We spent a few days recently in Tokyo, visiting stockists and meeting suppliers for a selection of high quality accessories to complement the Bondi Wash range. We haven't spent much time in Japan so are learning a lot about its people and culture with each visit. Here's what we discovered on this trip:
Gluten free for beauty. Belinda is coeliac so she was thrilled to discover that gluten free was gaining momentum in Japan thanks to the gf diet's reputation for creating smooth skin. We visited new restaurant Eightablish in Minato which has a cafe and restaurant menu with extensive gluten free options.
Celebrity power. We had been told how the Japanese love celebrities but didn't realise quite how much people look up to the Hollywood A-list. Visiting Bills in Omotesando we were fascinated by the lengthy queue of young people waiting (around at least hour wait in a hot sunny stairwell). We do love Bills but wondered why it was particularly popular here in Tokyo. Our Japanese hosts told us it was because Leonardo Dicaprio had said Bills (Sydney) served "the best breakfast in the world".
Japanese are always on time. We were told if a dinner party starts at at 7, everyone arrives at 7. This then raised stress levels as we navigated the confusing Japanese street system (no street names, just regions) attempting to get to meetings on time.
No such thing as a tea towel or hand towel. In the process of sourcing and designing organic towels for the Bondi Wash from the renowned Imabari region (yes - coming soon and they are like nothing else), we discovered the Japanese do not have the same concept of a hand towel or a tea towel. They have different sized multipurpose towels they use in the kitchen and bathroom.
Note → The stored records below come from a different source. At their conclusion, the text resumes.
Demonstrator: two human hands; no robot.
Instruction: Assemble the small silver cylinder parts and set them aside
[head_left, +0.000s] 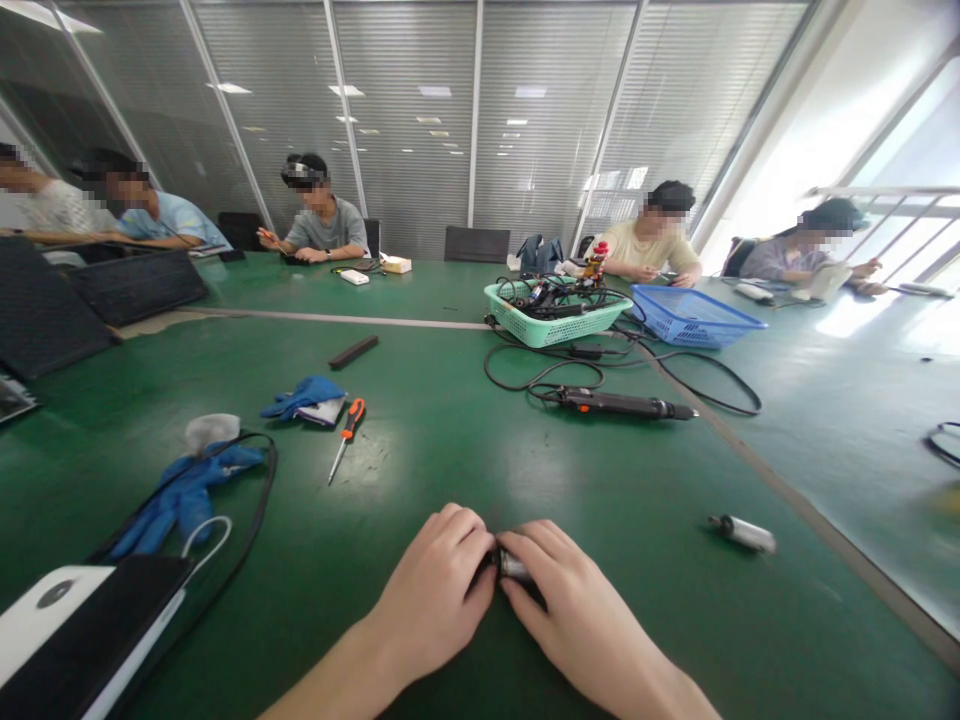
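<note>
My left hand [442, 575] and my right hand [566, 590] meet close above the green table in front of me. Between them is a small silver cylinder with a dark end [513, 566], perhaps a small motor, mostly hidden by my fingers. The fingers of my right hand wrap round its silver body. Those of my left hand close on the dark end. A similar silver cylinder [750, 535] lies on the table to the right, apart from my hands. Beyond my left hand lies a screwdriver [354, 420] with an orange and black handle.
An electric screwdriver [622, 403] with a looped cable lies ahead, before a green basket [559, 328] of parts and a blue basket [697, 318]. Blue gloves [184, 495], a dark bar [354, 352] and a white-and-black device [97, 620] are leftward. Several people sit around the table.
</note>
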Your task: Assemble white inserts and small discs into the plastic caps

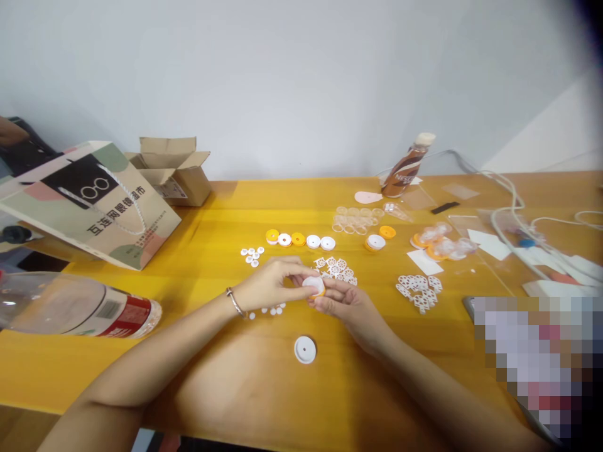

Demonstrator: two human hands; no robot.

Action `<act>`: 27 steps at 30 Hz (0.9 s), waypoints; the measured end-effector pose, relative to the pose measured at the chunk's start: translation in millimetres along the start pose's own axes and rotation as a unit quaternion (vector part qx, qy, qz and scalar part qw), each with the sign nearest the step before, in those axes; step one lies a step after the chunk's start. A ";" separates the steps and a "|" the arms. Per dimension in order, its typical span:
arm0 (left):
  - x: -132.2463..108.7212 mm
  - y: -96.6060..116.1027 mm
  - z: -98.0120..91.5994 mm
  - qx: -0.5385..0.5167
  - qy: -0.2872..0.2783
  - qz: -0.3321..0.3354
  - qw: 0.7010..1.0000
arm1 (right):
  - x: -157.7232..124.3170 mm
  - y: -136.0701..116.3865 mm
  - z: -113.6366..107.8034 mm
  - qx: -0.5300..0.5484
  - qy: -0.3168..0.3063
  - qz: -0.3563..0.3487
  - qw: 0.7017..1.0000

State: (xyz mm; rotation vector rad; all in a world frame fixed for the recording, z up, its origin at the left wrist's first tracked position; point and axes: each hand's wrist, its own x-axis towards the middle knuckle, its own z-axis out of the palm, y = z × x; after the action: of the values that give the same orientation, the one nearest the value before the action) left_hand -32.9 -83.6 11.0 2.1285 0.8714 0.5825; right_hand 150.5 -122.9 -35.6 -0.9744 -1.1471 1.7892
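Both hands grip a small round white-and-orange plastic case (313,287) above the table. My left hand (277,279) has its thumb on the white face and its fingers around the far side. My right hand (351,307) pinches the case's right edge. On the table below them lies a white disc (305,349) with a small centre hole. Behind the hands are a pile of white cut-out plastic pieces (336,270) and a row of round parts, among them an orange one (298,239) and a white one (328,243). Small white discs (254,256) lie left of the pile.
At the left stand a paper bag (117,207), an open cardboard box (188,182) and a large plastic bottle (85,304) on its side. Clear rings (358,220), a brown drink bottle (405,169), more cut-outs (419,292), white cables (506,213) and a pixelated device (541,358) occupy the right.
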 end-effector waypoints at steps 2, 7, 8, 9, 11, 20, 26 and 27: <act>-0.8 1.4 -2.2 0.021 -0.015 0.017 1.000 | -0.6 -0.9 0.7 -0.027 0.002 -0.002 1.000; -3.3 4.3 -7.1 0.068 -0.067 0.045 0.994 | -3.2 -3.2 4.7 -0.066 -0.010 -0.021 0.998; -3.8 4.3 -6.2 0.077 -0.064 0.043 0.994 | -3.5 -3.1 5.5 -0.073 -0.004 -0.023 0.997; -4.4 4.1 -4.8 0.086 -0.055 0.040 0.994 | -3.7 -2.8 6.0 -0.079 0.005 -0.025 0.997; -5.3 3.2 -1.2 0.103 -0.036 0.035 0.993 | -3.7 -2.1 6.7 -0.090 0.024 -0.030 0.995; -4.1 7.2 -6.0 0.099 -0.086 0.081 0.988 | -3.3 -2.0 4.6 -0.076 -0.003 -0.012 0.997; -2.0 0.1 -8.8 0.052 -0.097 0.063 0.992 | -5.0 -0.8 5.4 0.012 -0.028 0.043 0.999; -1.4 -1.1 -9.1 0.045 -0.099 0.061 0.992 | -5.3 -0.4 5.5 0.027 -0.029 0.050 0.998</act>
State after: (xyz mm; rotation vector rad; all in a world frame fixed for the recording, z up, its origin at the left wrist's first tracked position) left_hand -40.0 -79.8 15.6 2.2885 0.6729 0.3897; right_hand 147.7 -129.4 -32.6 -0.9691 -1.0959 1.9301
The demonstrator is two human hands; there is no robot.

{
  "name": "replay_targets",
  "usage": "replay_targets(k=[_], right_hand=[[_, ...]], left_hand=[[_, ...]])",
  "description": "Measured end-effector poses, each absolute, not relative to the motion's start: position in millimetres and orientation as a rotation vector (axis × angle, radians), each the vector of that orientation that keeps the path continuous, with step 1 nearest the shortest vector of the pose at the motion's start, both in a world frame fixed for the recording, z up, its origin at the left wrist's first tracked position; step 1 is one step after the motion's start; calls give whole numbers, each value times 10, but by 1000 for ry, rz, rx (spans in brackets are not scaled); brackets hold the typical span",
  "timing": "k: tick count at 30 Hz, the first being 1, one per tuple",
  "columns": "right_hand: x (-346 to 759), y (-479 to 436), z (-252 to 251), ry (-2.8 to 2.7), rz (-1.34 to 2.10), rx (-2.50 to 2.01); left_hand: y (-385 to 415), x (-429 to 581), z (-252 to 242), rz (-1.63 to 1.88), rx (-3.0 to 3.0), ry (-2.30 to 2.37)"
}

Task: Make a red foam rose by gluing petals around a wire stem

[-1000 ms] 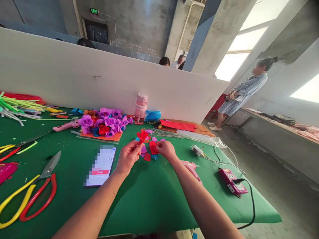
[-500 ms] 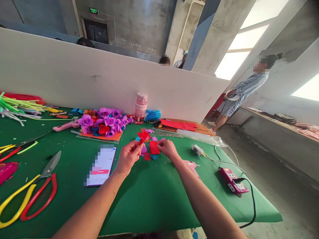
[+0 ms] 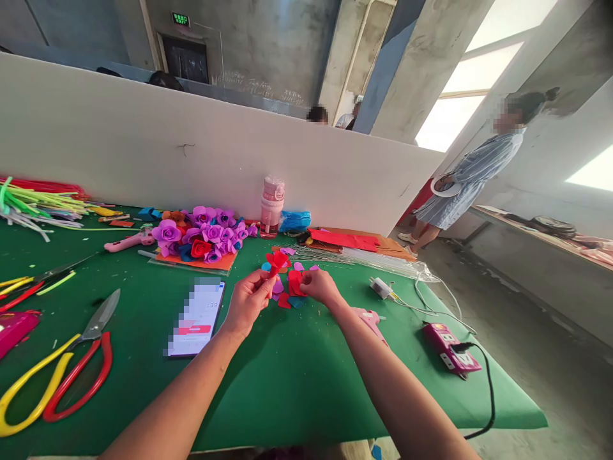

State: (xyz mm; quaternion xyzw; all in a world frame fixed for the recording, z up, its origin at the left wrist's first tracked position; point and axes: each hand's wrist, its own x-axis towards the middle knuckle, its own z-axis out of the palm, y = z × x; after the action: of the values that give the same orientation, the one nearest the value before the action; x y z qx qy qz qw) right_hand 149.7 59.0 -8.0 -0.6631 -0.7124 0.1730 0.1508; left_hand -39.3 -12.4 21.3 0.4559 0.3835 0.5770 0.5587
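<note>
My left hand [image 3: 249,300] is closed in a pinch around the base of a small red flower [image 3: 276,260], held upright above the green table. Just to its right, my right hand [image 3: 322,286] has its fingers pressed together at the right edge of a stack of red petal pieces [image 3: 295,281]. The fingertips partly cover that edge. Loose purple, blue and red petals [image 3: 284,300] lie about both hands. Behind my right forearm a pink glue gun [image 3: 371,322] is partly hidden.
Finished purple and red flowers [image 3: 211,233] lie at the back left, near a pink bottle [image 3: 272,207]. A phone [image 3: 198,319] and large scissors [image 3: 96,326] are at left. A plug [image 3: 382,287] and pink power box [image 3: 450,348] with cables lie right. A person [image 3: 479,169] stands beyond.
My right fingers have moved slightly left, onto the edge of the red petal stack. My left hand holds the red flower much as before. The standing person has shifted slightly right in view.
</note>
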Motion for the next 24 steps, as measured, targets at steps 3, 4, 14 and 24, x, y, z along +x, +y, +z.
replay_targets(k=[3,4,14,24], right_hand=[[1545,594,-75,-1995,578,-1858],[1559,596,-75,-1974,610,-1842],[1676,600,-32,-1664,950,-1651],[1458,122,40,-1138,1760,-897]], left_hand=[[-128,-390,220,1354,1073,899],[-128,-389,218,1351,1073,898],[-124,-396,189,1336,1077,907],[-140,-410,251,1225,1075,1038]])
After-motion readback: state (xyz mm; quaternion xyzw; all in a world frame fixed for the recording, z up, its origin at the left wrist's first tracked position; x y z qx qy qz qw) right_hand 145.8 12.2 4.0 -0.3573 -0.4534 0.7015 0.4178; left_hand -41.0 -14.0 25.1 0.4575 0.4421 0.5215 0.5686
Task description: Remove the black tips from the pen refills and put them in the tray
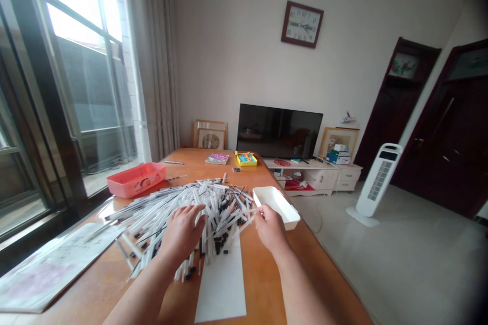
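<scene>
A wide heap of translucent white pen tubes, mixed with thin dark rods and small black caps, covers the middle of the wooden table. My left hand rests over the near side of this heap, fingers spread and thumb apart, with nothing visibly gripped. To the right of the pile, my right hand is closed in a pinch on a thin clear tube that points left toward the heap. Just beyond that hand stands a white plastic tray. Under the near edge of the pile lies a white strip.
A pink plastic basket sits at the left edge, with a large printed sheet nearer me. Farther back lie a pen, a booklet and a yellow box. A tower fan stands on the floor at right.
</scene>
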Motion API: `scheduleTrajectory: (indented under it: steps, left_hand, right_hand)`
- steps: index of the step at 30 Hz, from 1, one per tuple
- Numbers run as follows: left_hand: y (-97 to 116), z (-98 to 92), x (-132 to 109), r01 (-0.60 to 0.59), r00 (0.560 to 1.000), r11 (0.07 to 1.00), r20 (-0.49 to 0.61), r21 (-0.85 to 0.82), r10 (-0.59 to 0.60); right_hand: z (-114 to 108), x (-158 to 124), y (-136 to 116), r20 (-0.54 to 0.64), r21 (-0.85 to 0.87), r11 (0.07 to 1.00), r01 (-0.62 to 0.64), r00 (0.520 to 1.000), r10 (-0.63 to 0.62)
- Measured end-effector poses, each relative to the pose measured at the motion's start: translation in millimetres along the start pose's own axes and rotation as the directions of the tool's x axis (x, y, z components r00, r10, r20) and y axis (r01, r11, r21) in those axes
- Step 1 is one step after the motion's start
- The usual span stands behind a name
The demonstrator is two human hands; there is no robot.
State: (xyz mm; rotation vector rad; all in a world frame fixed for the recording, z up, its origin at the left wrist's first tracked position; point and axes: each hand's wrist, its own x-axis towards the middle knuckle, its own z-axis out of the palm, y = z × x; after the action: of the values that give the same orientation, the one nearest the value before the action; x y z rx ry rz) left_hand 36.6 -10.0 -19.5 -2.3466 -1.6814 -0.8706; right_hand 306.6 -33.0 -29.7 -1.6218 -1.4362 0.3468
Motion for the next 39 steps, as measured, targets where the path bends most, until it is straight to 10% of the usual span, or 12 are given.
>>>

Japanese wash themselves outside the bath not in it. Scrubbing and washing the body is not done in the bath - it's done standing outside the bath. The bath water is used for relaxing and soaking and often baths have outlets that circulate hot water to keep the temperature constant so they don't typically use bath oils, bubble bath etc.
Preservatives are very restricted. Japan has seemingly fewer global cosmetics ranges available - and part of the reason for this is their strict standards when it comes to ingredients. In particular preservatives, which are usually the most toxic and irritating ingredient in any product, are very restricted. We learnt that only a few preservation systems are allowed in products in Japan - to protect consumers from nasty reactions.